Exploration of COVID19 dataset: Bar Chart

Recap

First, customary importing of packages and data if you haven't already done so from the previous sections.

import pandas as pd
import matplotlib.pyplot as plt

month_int = '08'
day_int = '03'

df = pd.read_csv(f"https://raw.githubusercontent.com/CSSEGISandData/COVID-19/master/csse_covid_19_data/csse_covid_19_daily_reports/{month_int}-{day_int}-2021.csv")
ASEAN_countries_list = ['Brunei', 'Cambodia', 'Indonesia', 'Laos', 'Malaysia', 'Burma', 'Philippines', 'Singapore', 'Vietnam']
asean_df = df[df['Country_Region'].isin(ASEAN_countries_list)]
asean_df.set_index('Country_Region', inplace = True)
asean_df_dropped = asean_df.drop(columns = ['FIPS', 'Admin2','Province_State', 'Last_Update', 'Lat', 'Long_', 'Combined_Key'])
asean_df_dropped
Confirmed Deaths Recovered Active Incident_Rate Case_Fatality_Ratio
Country_Region
Brunei 338 3 280.0 55.0 77.260145 0.887574
Burma 311067 10373 220887.0 79807.0 571.711409 3.334651
Cambodia 79051 1471 72145.0 5435.0 472.822161 1.860824
Indonesia 3496700 98889 2873669.0 524142.0 1278.390505 2.828066
Laos 7015 7 3392.0 3616.0 96.418748 0.099786
Malaysia 1163291 9598 950029.0 203664.0 3594.176209 0.825073
Philippines 1612541 28141 1521263.0 63137.0 1471.550496 1.745134
Singapore 65315 38 63252.0 2025.0 1116.430267 0.058180
Vietnam 174461 2071 50831.0 121559.0 179.231087 1.187085

As you can tell, the table is huge with ~4000 rows. Let us subset our data to just ASEAN countries.

Description of each field (from the github)

  1. Country_Region: Country, region or sovereignty name. The names of locations included on the Website correspond with the official designations used by the U.S. Department of State.

  2. Confirmed: Total Counts include confirmed and probable (where reported).

  3. Deaths: Total Counts include confirmed and probable (where reported).

  4. Recovered: Recovered cases are estimates based on local media reports, and state and local reporting when available, and therefore may be substantially lower than the true number. US state-level recovered cases are from COVID Tracking Project.

  5. Active: Active cases = total cases - total recovered - total deaths.

  6. Incident_Rate: Incidence Rate = cases per 100,000 persons.

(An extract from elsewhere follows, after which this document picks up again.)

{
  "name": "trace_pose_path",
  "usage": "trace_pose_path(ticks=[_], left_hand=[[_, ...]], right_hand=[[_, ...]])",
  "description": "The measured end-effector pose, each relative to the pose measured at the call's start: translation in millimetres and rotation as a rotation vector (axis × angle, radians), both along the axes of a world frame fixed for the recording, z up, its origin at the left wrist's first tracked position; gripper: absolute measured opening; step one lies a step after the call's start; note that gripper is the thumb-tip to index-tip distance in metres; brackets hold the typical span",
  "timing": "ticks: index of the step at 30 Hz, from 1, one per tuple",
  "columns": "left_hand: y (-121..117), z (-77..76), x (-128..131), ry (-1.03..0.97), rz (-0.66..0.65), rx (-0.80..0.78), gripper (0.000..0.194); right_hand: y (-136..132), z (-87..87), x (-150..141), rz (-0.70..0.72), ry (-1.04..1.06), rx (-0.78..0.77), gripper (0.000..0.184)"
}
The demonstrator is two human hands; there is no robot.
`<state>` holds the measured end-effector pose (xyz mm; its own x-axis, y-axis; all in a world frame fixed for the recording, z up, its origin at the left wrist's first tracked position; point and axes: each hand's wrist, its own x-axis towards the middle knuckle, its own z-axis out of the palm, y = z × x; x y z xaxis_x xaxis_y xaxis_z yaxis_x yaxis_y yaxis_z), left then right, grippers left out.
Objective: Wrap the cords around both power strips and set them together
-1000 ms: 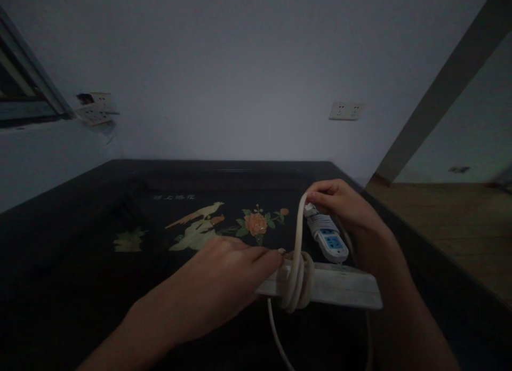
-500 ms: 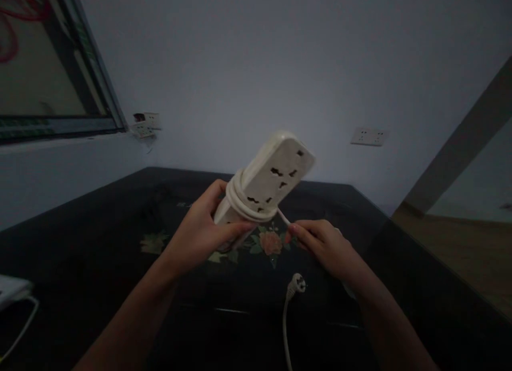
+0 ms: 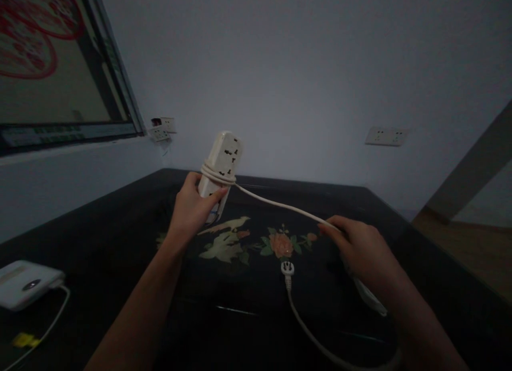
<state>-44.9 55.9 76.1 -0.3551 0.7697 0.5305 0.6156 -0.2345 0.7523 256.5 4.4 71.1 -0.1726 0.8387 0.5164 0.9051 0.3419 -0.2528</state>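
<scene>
My left hand (image 3: 193,203) is wrapped round the lower part of a white power strip (image 3: 224,153), tilted upright above the dark table. Several turns of its white cord (image 3: 276,202) circle the strip's middle. From there the cord runs out to the right, fairly straight, into my right hand (image 3: 358,238), whose thumb and fingers pinch it. A white plug (image 3: 287,268) on a length of cord lies below, between my two arms, near a painted rose on the table.
The black table (image 3: 224,333) has painted flowers and birds. At left sits a white box-like device (image 3: 28,285) with a cable and a yellow tag (image 3: 26,339). A white object (image 3: 370,299) lies partly behind my right forearm. Wall sockets (image 3: 387,136) are at the back.
My left hand has moved the power strip left and away. My right hand has gone right, drawing out a longer stretch of cord between the hands. The plug now points away.
</scene>
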Motion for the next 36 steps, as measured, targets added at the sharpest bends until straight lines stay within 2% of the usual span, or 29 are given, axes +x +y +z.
trace_pose_path(ticks=[3, 5, 11, 17, 21, 26, 31, 36], left_hand=[[2, -1.8, -5, 0.109, 0.072, -0.068, 0.039], [3, -3.3, -4, 0.182, 0.093, -0.132, 0.039], [3, -5.3, 4, 0.364, 0.153, -0.239, 0.043], [-5, -3.7, 9, 0.55, 0.165, -0.301, 0.048], [-10, -7.8, 18, 0.707, 0.029, -0.443, 0.042], [-20, -16.6, 39, 0.837, -0.305, -0.585, 0.038], [-41, -23.1, 63, 0.927, -0.622, -0.558, 0.04], [-61, -22.1, 77, 1.014, -0.761, -0.571, 0.043]], right_hand=[[-5, 3.3, -4, -0.083, -0.056, 0.111, 0.025], [-9, 5.0, -8, -0.079, -0.118, 0.15, 0.021], [-9, 5.6, -9, 0.203, -0.346, 0.297, 0.024], [-13, 8.9, -7, 0.31, -0.433, 0.393, 0.022], [-15, 13.2, 2, 0.339, -0.387, 0.371, 0.023], [-21, 23.7, 12, 0.337, -0.207, 0.298, 0.026], [-27, 35.7, 12, 0.254, -0.049, 0.251, 0.025], [-20, 34.4, 16, 0.239, 0.07, 0.178, 0.021]])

  7. Case_Fatality_Ratio (%): Case-Fatality Ratio (%) = Number recorded deaths / Number cases.

All cases, deaths, and recoveries reported are based on the date of initial report. Exceptions to this are noted in the "Data Modification" and "Retrospective reporting of (probable) cases and deaths" subsections below.

Bar Charts

From the table itself, there are many types of barcharts we can plot out. Let us take a look at the Incident_rate against each ASEAN country.

asean_df_dropped['Incident_Rate'].plot(kind = 'bar').set_ylabel('Incident Rate')
plt.show()

png

From this barchart, we can instantly tell that Malaysia has the highest incident rate at ~3,500. This means that they have about 3,500 confirmed cases for every 100,000 person in Malaysia.

Likewise, Brunei and Laos have the lowest incident rate at less than a 100 confirmed cases for every 100,000 persons in their respective countries.

Hence, we can see that, assuming Malaysia, Brunei and Laos have the same population, Malaysia would have more of her people infected as compared to the other two countries.

Another interesting statistic we can see is Case_Fatality_Ratio.

asean_df_dropped['Case_Fatality_Ratio'].plot(kind = 'bar').set_ylabel('Case Fatality Ratio (%)')
plt.show()

png

From this barchart, we can tell that Burma has the highest case to fatality ratio. and Singapore have the lowest case to fatality ratio.